Pour Deneco, dont c’est la deuxième grève, après le soulèvement des ouvriers agricoles en 2012, l’aide internationale est essentielle car les grévistes ne pourront pas tenir indéfiniment sans paie, et le boycott est le meilleur moyen de mettre la pression sur la direction. « Pour nous, le vin de RW est un vin de sang, c’est notre sang qui produit ce vin, et nous n’en tirons aucun profit, nous sommes payés comme des esclaves alors que le patronat s’enrichit de plus en plus. Boire ce vin aujourd’hui, c’est boire notre sang. »

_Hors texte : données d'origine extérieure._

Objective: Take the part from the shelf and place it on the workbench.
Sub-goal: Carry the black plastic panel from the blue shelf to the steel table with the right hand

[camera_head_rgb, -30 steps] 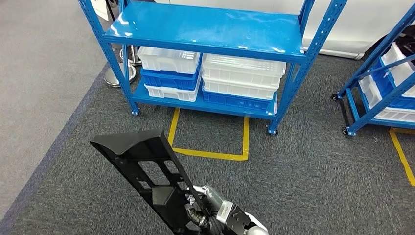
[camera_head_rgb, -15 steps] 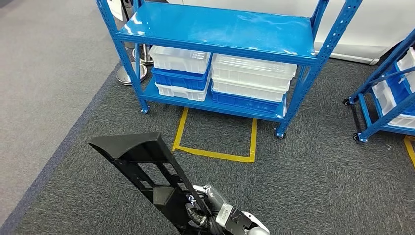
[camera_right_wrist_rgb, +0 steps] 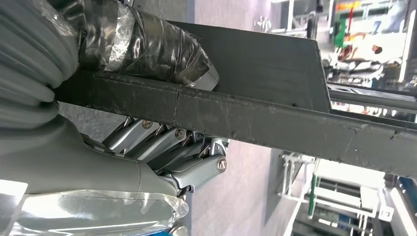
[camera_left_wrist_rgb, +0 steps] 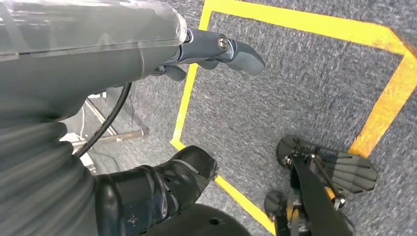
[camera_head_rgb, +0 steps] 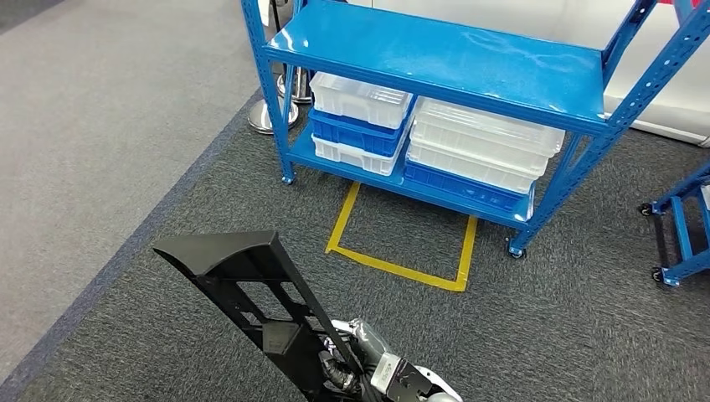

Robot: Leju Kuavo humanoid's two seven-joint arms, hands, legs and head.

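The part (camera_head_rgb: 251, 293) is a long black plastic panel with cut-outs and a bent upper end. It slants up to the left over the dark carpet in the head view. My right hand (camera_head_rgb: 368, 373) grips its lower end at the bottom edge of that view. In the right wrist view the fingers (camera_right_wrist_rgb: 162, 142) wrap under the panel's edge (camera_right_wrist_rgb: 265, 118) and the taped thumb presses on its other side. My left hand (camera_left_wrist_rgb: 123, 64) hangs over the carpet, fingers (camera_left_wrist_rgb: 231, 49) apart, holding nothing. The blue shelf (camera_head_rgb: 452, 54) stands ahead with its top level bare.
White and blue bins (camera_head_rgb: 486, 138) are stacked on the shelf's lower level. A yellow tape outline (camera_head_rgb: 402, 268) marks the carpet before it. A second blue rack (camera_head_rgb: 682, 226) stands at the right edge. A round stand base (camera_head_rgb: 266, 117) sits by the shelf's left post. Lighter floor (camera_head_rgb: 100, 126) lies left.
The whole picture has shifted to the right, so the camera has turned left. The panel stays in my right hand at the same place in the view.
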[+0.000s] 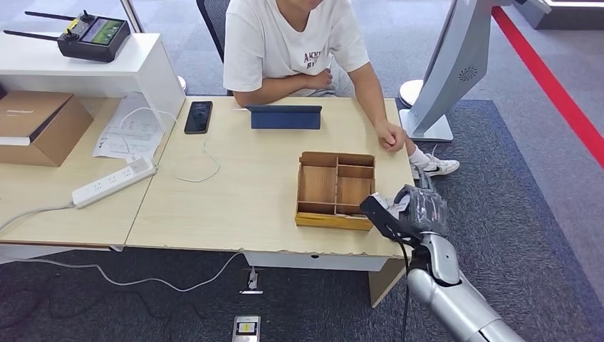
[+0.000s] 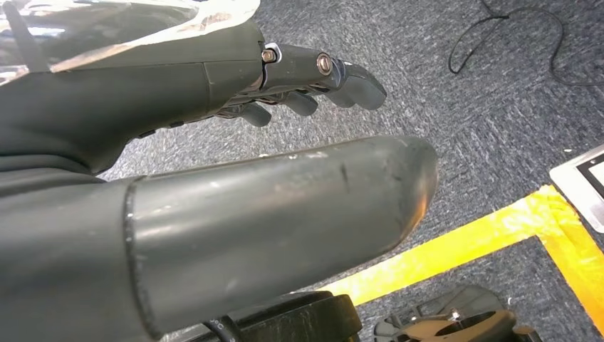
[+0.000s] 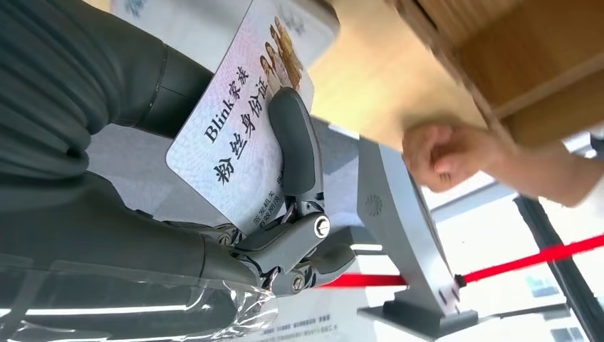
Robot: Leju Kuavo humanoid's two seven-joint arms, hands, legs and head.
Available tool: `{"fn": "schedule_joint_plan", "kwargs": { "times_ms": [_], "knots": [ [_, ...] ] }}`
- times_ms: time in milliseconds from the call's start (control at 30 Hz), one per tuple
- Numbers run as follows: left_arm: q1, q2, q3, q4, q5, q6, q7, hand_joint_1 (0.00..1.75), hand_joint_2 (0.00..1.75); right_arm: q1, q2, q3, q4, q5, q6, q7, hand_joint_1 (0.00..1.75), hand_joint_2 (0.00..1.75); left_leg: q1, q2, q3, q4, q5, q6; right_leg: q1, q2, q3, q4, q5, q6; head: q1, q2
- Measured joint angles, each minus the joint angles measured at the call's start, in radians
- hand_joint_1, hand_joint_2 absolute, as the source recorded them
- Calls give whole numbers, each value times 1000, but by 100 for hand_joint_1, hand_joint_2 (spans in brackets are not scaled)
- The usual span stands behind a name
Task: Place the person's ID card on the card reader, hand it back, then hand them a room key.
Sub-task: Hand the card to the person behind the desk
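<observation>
The right hand [image 3: 285, 214] is gripping the ID card [image 3: 235, 128], a dark finger [image 3: 295, 149] pressing across its printed face, just off the table's near right corner beside the wooden divided tray [image 1: 335, 191]. The left hand [image 2: 299, 85] is hanging over carpet, fingers apart and holding nothing. The person's fist [image 1: 391, 137] is resting on the table [image 1: 235, 199]. The card is probably heading back to the person or on to a reader; I cannot tell which.

The left hand [image 2: 214, 178] is hanging over grey carpet [image 2: 463, 121], holding nothing, its thick thumb [image 2: 285, 214] extending and its darker fingers [image 2: 313, 82] lightly curling apart, while yellow floor tape [image 2: 456, 246] and a black cable [image 2: 513, 43] are lying below.
</observation>
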Motion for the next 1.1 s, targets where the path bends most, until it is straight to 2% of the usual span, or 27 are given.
{"fn": "schedule_joint_plan", "kwargs": {
  "times_ms": [400,533,733,933,1100],
  "knots": [
    [0,1,0,0,-1,0,0,0,0,-13,-26,-28,-111,16,-4,21,175,175,0,0,0,0,0,0,0,0,0,0,0,0,0,0],
    [0,2,0,0,-10,0,-1,0,0,-23,-35,-35,-161,63,-17,31,175,175,0,0,0,0,0,0,0,0,0,0,0,0,0,0],
    [-1,4,0,0,-38,-5,-3,0,0,-75,-34,-40,-269,190,69,49,175,175,0,0,0,0,0,0,0,0,0,0,0,0,0,0],
    [-24,4,-5,0,-94,-42,16,0,0,-179,27,3,-275,240,198,16,175,175,1,0,0,0,1,-1,0,0,0,1,1,0,0,0],
    [-45,3,-13,0,-127,-57,25,0,0,-268,108,67,-191,253,218,-8,175,175,1,0,0,0,1,-1,1,0,0,1,1,-1,0,0]
  ]
}}
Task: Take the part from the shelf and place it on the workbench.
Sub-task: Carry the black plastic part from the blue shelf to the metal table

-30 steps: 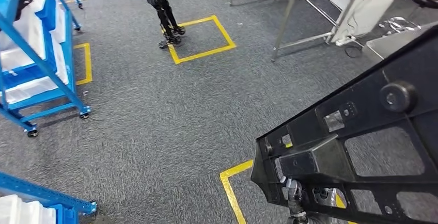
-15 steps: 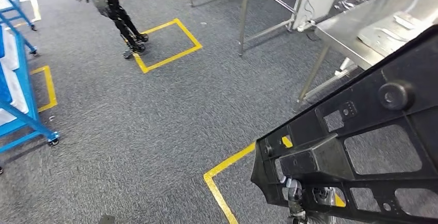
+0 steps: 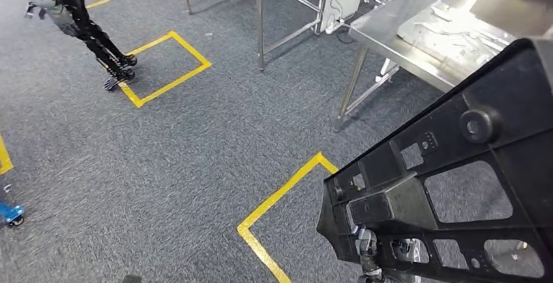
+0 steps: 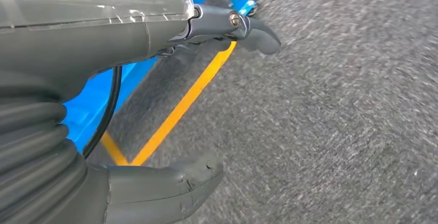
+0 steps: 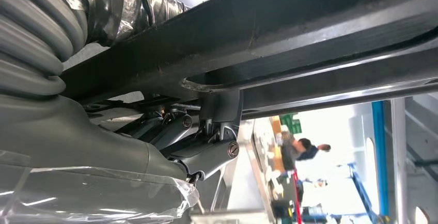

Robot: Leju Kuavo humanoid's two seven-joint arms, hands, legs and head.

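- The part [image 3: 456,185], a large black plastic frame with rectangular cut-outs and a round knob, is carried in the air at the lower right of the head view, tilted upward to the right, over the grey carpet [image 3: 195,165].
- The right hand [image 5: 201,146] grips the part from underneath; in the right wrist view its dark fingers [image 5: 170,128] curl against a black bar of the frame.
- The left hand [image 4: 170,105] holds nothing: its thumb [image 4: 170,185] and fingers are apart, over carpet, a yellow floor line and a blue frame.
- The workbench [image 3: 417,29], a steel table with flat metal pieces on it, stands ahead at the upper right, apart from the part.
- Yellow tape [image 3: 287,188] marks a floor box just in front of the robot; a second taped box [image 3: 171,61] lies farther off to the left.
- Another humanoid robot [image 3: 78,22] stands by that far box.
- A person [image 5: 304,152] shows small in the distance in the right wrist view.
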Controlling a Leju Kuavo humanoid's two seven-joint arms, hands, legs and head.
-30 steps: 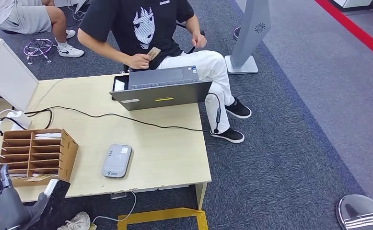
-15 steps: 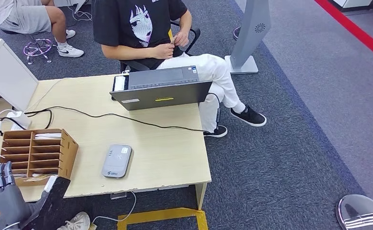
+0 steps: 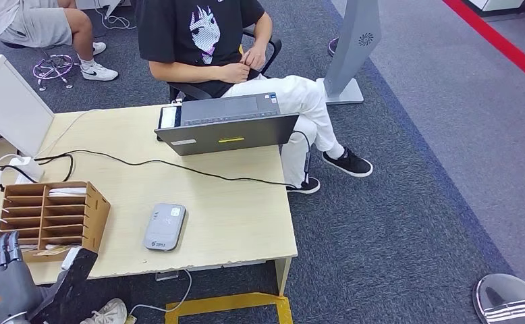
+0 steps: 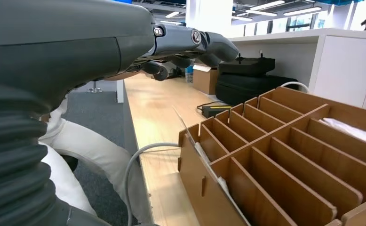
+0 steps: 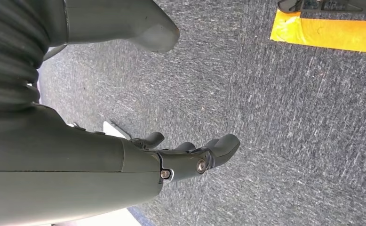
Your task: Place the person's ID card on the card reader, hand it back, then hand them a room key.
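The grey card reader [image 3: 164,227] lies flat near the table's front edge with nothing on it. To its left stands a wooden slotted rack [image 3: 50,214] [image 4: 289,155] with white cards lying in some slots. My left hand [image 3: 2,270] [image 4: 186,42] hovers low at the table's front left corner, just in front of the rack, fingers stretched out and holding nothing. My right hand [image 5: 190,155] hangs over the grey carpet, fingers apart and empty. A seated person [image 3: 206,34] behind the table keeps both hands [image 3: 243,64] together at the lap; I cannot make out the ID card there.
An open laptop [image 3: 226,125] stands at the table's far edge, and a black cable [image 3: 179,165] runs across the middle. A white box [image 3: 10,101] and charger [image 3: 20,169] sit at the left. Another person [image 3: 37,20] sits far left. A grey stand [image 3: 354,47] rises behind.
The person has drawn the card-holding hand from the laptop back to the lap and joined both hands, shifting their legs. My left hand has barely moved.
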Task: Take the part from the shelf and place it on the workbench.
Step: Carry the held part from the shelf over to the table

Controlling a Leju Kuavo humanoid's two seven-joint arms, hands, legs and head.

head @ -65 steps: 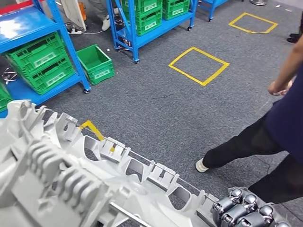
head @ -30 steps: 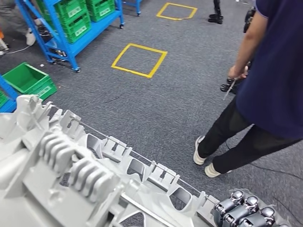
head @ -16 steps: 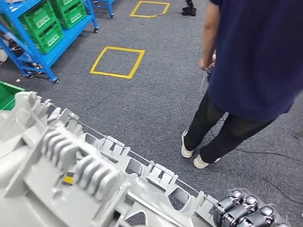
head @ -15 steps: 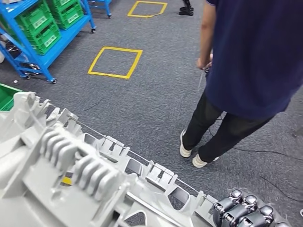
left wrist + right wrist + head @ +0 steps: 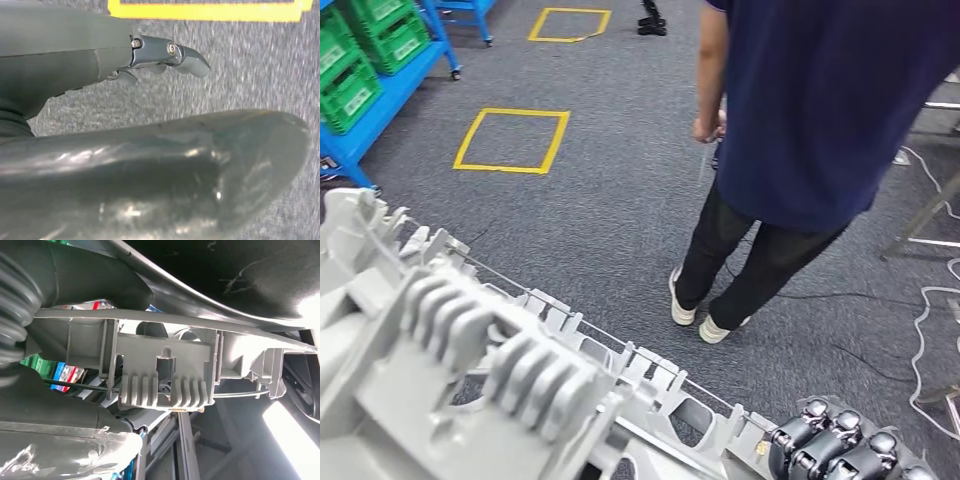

Dernières nouvelles : Alors que les gréviste avaient accepté la proposition patronale d’une hausse des bas salaires de 400 R, soit environ 12,5 %, la direction a refusé d’inclure une clause de « paix » par laquelle elle se serait engagée à ne pas procéder à des licenciements. Les négociations ont donc été interrompues. Il ne fait aucun doute que l’entreprise veut casser la confiance des travailleurs et détruire leur syndicat. CSAAWU en appelle donc à la solidarité internationale pour continuer et intensifier le boycott de tous les produits de RW, à protester directement auprès de la société et par tout autre moyen. ■

* Marc Ducassé et François Favre sont militants du Nouveau parti anticapitaliste (NPA, France) et de la IVe Internationale.

1. DLF : Democratic Left Front, Front démocratique de la gauche, une organisation anticapitaliste sudafricaine.

2. CSAAWU : Commercial, Stevedoring, Agricultural and Allied Workers Union (Syndicat des travailleurs du commerce, de l’agriculture, des dockers et affiliés).